:: Brief ::
Would you restate each line of the data below word for word, without its pictures?

:: Given information ::
----
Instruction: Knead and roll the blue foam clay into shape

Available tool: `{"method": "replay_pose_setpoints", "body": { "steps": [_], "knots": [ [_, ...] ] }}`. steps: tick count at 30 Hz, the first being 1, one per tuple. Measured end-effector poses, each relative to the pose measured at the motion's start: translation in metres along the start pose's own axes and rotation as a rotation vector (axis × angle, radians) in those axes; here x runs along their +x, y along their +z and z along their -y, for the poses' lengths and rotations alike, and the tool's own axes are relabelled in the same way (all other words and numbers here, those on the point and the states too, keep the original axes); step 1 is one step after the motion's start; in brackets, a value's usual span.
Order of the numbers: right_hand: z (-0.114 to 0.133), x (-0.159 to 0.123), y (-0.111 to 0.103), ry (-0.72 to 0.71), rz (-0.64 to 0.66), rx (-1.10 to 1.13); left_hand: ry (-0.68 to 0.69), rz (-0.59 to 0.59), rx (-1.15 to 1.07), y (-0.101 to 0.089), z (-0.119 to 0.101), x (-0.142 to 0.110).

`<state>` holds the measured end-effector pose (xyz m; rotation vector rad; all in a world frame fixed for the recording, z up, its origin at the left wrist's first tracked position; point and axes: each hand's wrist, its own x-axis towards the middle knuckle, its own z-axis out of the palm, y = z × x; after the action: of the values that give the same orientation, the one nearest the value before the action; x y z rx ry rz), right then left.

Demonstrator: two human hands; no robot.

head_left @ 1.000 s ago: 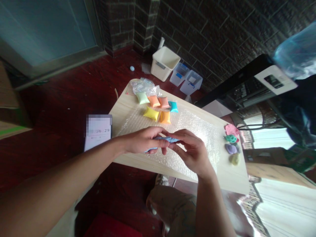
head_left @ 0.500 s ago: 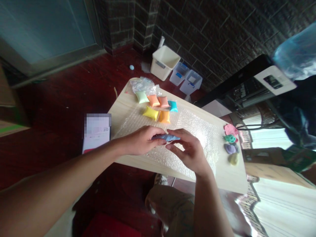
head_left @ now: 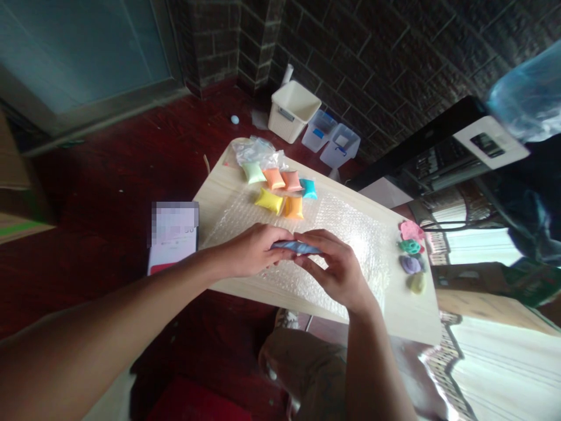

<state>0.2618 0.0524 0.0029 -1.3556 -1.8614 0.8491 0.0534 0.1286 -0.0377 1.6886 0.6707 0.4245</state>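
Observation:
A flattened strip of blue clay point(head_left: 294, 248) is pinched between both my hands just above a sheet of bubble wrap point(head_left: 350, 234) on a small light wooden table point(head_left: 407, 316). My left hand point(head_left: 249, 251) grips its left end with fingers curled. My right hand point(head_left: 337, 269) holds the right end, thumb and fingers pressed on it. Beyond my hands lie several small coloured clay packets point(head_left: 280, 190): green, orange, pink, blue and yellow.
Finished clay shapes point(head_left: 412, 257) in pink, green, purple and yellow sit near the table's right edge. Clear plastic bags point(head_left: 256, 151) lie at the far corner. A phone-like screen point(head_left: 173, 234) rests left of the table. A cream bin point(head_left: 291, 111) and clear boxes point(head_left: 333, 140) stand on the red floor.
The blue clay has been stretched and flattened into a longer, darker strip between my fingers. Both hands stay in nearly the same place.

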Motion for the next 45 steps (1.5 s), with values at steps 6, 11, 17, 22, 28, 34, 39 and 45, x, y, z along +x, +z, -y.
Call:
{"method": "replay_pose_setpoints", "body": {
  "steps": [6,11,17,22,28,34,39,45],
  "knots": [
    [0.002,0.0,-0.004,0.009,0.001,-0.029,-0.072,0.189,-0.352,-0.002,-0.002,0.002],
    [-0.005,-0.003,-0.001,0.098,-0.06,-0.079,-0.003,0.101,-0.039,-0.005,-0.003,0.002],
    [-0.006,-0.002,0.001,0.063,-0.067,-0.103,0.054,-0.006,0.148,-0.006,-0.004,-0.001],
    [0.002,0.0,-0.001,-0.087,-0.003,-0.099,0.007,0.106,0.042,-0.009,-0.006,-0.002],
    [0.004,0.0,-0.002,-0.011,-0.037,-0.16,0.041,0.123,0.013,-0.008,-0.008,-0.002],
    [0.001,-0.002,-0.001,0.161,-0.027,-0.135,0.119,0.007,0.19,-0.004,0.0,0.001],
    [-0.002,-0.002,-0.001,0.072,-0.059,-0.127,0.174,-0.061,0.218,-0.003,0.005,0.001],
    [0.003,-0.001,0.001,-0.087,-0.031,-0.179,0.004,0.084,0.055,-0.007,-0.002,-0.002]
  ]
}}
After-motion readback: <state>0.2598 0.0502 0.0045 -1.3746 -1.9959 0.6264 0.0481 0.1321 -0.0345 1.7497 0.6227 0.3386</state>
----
:: Solution for this exercise ::
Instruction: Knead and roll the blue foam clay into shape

Available tool: `{"method": "replay_pose_setpoints", "body": { "steps": [_], "knots": [ [_, ...] ] }}`. steps: tick count at 30 Hz, the first being 1, one per tuple. Measured end-effector poses, each relative to the pose measured at the motion's start: translation in metres along the start pose's own axes and rotation as a rotation vector (axis × angle, radians) in those axes; here x runs along their +x, y along their +z and z along their -y, for the poses' lengths and rotations alike, and the tool's own axes are relabelled in the same way (all other words and numbers here, those on the point and the states too, keep the original axes); step 1 is one step after the motion's start; in brackets, a value's usual span.
Order of the numbers: right_hand: z (-0.114 to 0.133), x (-0.159 to 0.123), y (-0.111 to 0.103), ry (-0.72 to 0.71), rz (-0.64 to 0.66), rx (-1.10 to 1.13); left_hand: ry (-0.68 to 0.69), rz (-0.59 to 0.59), rx (-1.15 to 1.07), y (-0.101 to 0.089), z (-0.119 to 0.101), x (-0.142 to 0.110).

`<state>` holds the measured end-effector pose (xyz m; rotation vector rad; all in a world frame fixed for the recording, z up, its origin at the left wrist's first tracked position; point and axes: each hand's wrist, its own x-axis towards the middle knuckle, its own z-axis out of the palm, y = z × x; after the action: of the values that give the same orientation, the one nearest the value before the action; x y z rx ry rz), right then left.

Demonstrator: two human hands; no robot.

head_left @ 1.000 s ago: 
head_left @ 0.500 s ago: 
head_left @ now: 

<state>0.2618 0.0524 0.0029 -1.3556 -1.8614 0.8491 0.0534 0.1286 -0.0377 1.6886 0.6707 0.4245</state>
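Observation:
A flattened strip of blue clay point(head_left: 294, 248) is pinched between both my hands just above a sheet of bubble wrap point(head_left: 350, 234) on a small light wooden table point(head_left: 407, 316). My left hand point(head_left: 249, 251) grips its left end with fingers curled. My right hand point(head_left: 337, 269) holds the right end, thumb and fingers pressed on it. Beyond my hands lie several small coloured clay packets point(head_left: 280, 190): green, orange, pink, blue and yellow.
Finished clay shapes point(head_left: 412, 257) in pink, green, purple and yellow sit near the table's right edge. Clear plastic bags point(head_left: 256, 151) lie at the far corner. A phone-like screen point(head_left: 173, 234) rests left of the table. A cream bin point(head_left: 291, 111) and clear boxes point(head_left: 333, 140) stand on the red floor.
The blue clay has been stretched and flattened into a longer, darker strip between my fingers. Both hands stay in nearly the same place.
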
Motion for the next 45 steps (1.5 s), with values at steps 6, 11, 17, 22, 28, 34, 39 and 45, x, y, z along +x, +z, -y.
Call:
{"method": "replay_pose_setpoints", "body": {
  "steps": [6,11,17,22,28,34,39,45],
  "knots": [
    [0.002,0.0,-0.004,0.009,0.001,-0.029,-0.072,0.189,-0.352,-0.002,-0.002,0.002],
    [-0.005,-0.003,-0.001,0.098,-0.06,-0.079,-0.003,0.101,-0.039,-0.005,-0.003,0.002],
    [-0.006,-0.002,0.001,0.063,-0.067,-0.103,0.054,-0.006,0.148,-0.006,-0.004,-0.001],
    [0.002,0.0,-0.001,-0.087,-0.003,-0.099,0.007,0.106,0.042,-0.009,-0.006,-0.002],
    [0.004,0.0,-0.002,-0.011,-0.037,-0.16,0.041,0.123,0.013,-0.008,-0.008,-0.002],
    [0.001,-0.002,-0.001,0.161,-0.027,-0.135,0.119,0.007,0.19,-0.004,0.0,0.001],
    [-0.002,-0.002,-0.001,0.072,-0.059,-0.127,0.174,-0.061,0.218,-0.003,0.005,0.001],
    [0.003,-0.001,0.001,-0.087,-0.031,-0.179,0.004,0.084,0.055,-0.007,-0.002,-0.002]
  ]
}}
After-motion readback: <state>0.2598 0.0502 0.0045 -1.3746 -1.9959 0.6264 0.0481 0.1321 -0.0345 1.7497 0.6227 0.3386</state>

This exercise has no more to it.